Don Tapscott ponders the link between human and computer:

“I have written often about today’s smartphones evolving into digital co-pilots, our constant companions that will help us get through the day. [Ray] Kurzweil sees such devices shrinking to microscopic size and residing within our bodies. Will we have tiny computers in our bloodstream, ever alert for something amiss? These devices will be our links to what is now called the cloud, the vast computing power of the Googles, the Amazons, the Apples and the IBMs of the world.”

Would these devices–inside the body–achieve posthuman wonders, and how do they compare to medical advances of the past, such as radiology, keyhole surgery, and many different drugs? The Transhumanist Declaration states, “Humanity stands to be profoundly affected by science and technology in the future”. But what of the past?

The possibilities here are theories and philosophies, despite the transhumanist desire to introduce a practical angle. They are subjective because the focus is on concepts, not facts.
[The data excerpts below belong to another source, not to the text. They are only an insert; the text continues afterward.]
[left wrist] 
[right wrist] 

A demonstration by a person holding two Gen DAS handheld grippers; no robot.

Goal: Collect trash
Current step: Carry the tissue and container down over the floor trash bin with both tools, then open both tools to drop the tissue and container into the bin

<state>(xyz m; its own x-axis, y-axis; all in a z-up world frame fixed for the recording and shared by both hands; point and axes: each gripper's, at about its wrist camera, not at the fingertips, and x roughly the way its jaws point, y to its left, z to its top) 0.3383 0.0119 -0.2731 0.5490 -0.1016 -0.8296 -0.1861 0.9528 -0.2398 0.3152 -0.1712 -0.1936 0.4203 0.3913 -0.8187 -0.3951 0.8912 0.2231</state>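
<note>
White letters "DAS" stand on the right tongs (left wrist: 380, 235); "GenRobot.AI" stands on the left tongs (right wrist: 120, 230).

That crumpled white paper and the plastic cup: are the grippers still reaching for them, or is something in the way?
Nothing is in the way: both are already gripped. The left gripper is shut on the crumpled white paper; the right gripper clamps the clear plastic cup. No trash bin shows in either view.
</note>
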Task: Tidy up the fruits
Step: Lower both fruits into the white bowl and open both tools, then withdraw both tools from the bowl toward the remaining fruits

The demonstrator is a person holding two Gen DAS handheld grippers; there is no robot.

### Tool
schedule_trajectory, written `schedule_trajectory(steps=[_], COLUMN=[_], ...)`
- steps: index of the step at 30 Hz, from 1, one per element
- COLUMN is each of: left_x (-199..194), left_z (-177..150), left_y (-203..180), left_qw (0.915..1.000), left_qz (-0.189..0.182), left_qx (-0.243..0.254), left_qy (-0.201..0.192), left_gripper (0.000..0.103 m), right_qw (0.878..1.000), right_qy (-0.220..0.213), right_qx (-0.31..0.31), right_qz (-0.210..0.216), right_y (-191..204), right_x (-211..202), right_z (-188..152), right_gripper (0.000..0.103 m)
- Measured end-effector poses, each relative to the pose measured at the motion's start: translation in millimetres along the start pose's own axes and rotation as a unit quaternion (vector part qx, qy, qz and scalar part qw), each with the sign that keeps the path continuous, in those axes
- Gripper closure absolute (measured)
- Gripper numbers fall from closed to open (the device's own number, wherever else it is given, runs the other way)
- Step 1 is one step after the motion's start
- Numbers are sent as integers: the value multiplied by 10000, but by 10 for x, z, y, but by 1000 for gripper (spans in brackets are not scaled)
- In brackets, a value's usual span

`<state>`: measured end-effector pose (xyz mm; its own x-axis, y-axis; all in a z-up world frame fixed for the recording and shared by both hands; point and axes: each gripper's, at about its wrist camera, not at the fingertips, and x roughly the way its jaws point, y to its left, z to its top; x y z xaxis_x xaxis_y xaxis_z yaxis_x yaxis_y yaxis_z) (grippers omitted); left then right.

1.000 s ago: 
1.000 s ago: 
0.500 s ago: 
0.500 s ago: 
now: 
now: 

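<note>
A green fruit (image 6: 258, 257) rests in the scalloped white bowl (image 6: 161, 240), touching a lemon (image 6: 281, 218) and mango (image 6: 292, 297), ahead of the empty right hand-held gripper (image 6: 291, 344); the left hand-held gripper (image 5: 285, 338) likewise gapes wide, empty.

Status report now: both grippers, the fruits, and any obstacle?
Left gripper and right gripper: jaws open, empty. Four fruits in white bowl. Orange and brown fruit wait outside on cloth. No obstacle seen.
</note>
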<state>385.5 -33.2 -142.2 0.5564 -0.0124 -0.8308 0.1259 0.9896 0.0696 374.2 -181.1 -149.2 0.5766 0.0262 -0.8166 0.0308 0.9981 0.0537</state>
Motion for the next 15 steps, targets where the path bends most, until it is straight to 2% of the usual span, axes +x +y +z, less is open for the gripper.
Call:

When answers are not forthcoming, we are left either to ask more questions or to fill in the gaps with our own answers.

Michael Stevens, of VSauce, says that “we are all alone in our minds” [at 2min 9sec].

Contradictions are at play. Are we connected or alone? How about connected *and* alone? A binary view is unsustainable. Similarly, the future will be neither utopic or dystopic. Utopian and dystopian narratives, on the other hand, will likely live on, because text is powerful. The imagination can open doors to characters and actions that we may never see with our own eyes. Does this make sense? How real is a memory? If our memories could be captured and transferred to another being, how real is any of it?

The struggle to decide what is real will never go away because we cannot know anything beyond our own self. Adding to the confusion, perceptions of self are liable to change with every new experience. The tendency toward narrative explanations of what we encounter in life skews reality anyway. My reality is mine alone. Your reality is foreign, no matter how much we seem to agree. Empathy can enhance the simulation, but does not make it real.

Our individual minds cannot penetrate another, yet control over others is apparent at the same time. Theory of mind has, by definition, not reached reality. Correspondingly, perceptions of the material do not give way to the digital, even though technology brings greater choice and ease over (attempts at) personal exchanges. It is our sentience that stops the binary of one thing over another. Be it utopia and dystopia, human and posthuman, or otherwise. Subjectivity blurs.